If a line of the data below contains the string "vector", copy it into your answer.

+ + + + + + +

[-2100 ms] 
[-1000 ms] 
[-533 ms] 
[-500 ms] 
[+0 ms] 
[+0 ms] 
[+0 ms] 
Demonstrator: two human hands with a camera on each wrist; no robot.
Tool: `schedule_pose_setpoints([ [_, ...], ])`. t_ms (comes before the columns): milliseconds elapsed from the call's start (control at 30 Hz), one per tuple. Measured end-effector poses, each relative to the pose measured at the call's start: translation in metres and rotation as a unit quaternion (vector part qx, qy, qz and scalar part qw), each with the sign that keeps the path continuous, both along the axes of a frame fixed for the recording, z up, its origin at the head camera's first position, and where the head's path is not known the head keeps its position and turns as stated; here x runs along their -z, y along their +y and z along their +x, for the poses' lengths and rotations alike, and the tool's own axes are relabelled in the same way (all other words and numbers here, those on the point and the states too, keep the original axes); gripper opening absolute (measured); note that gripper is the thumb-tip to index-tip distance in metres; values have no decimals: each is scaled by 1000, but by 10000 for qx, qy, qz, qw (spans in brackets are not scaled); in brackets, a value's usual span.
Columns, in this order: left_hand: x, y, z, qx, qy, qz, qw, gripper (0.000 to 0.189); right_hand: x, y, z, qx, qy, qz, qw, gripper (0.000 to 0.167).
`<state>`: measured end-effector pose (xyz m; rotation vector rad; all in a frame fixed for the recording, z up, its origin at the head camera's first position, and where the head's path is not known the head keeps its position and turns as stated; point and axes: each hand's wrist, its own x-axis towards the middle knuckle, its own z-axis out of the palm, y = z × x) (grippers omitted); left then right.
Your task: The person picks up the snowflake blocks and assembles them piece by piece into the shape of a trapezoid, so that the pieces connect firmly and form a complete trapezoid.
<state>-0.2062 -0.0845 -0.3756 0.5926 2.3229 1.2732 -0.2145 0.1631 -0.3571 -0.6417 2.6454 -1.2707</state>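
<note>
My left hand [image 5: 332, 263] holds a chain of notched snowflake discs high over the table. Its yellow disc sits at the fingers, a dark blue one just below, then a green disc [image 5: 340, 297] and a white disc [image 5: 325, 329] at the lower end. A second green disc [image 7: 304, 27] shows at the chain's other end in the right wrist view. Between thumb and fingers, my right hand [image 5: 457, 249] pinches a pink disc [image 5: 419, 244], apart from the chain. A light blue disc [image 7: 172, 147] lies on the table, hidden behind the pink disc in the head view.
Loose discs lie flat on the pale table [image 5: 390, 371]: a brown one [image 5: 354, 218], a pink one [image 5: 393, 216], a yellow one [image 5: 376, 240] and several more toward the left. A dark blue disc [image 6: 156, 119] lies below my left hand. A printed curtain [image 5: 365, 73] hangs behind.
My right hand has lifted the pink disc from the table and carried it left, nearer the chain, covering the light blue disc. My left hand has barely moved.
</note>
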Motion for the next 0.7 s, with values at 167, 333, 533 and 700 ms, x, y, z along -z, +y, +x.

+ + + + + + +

# [Task answer]
Tool: `schedule_pose_setpoints([ [_, ...], ])`. t_ms (comes before the columns): milliseconds elapsed from the call's start (control at 30 Hz), one per tuple. Measured end-effector poses, each relative to the pose measured at the call's start: translation in metres and rotation as a unit quaternion (vector part qx, qy, qz and scalar part qw), each with the sign that keeps the path continuous, both along the axes of a frame fixed for the recording, z up, its origin at the head camera's first position, and where the head's path is not known the head keeps its position and turns as stated; here x runs along their -z, y along their +y and z along their +x, for the poses' lengths and rotations alike, and the tool's own axes are relabelled in the same way (all other words and numbers here, those on the point and the states too, keep the original axes); gripper opening absolute (measured); note that gripper is the thumb-tip to index-tip distance in metres; values have no decimals: each is scaled by 1000, but by 10000 for qx, qy, qz, qw (spans in brackets are not scaled); in brackets, a value's usual span.
`<state>`: measured end-effector pose (xyz m; rotation vector rad; all in a frame fixed for the recording, z up, its origin at the head camera's first position, and where the head's path is not known the head keeps its position and turns as stated; point and axes: each hand's wrist, its own x-axis towards the middle knuckle, its own z-axis out of the palm, y = z × x) (grippers omitted); left then right.

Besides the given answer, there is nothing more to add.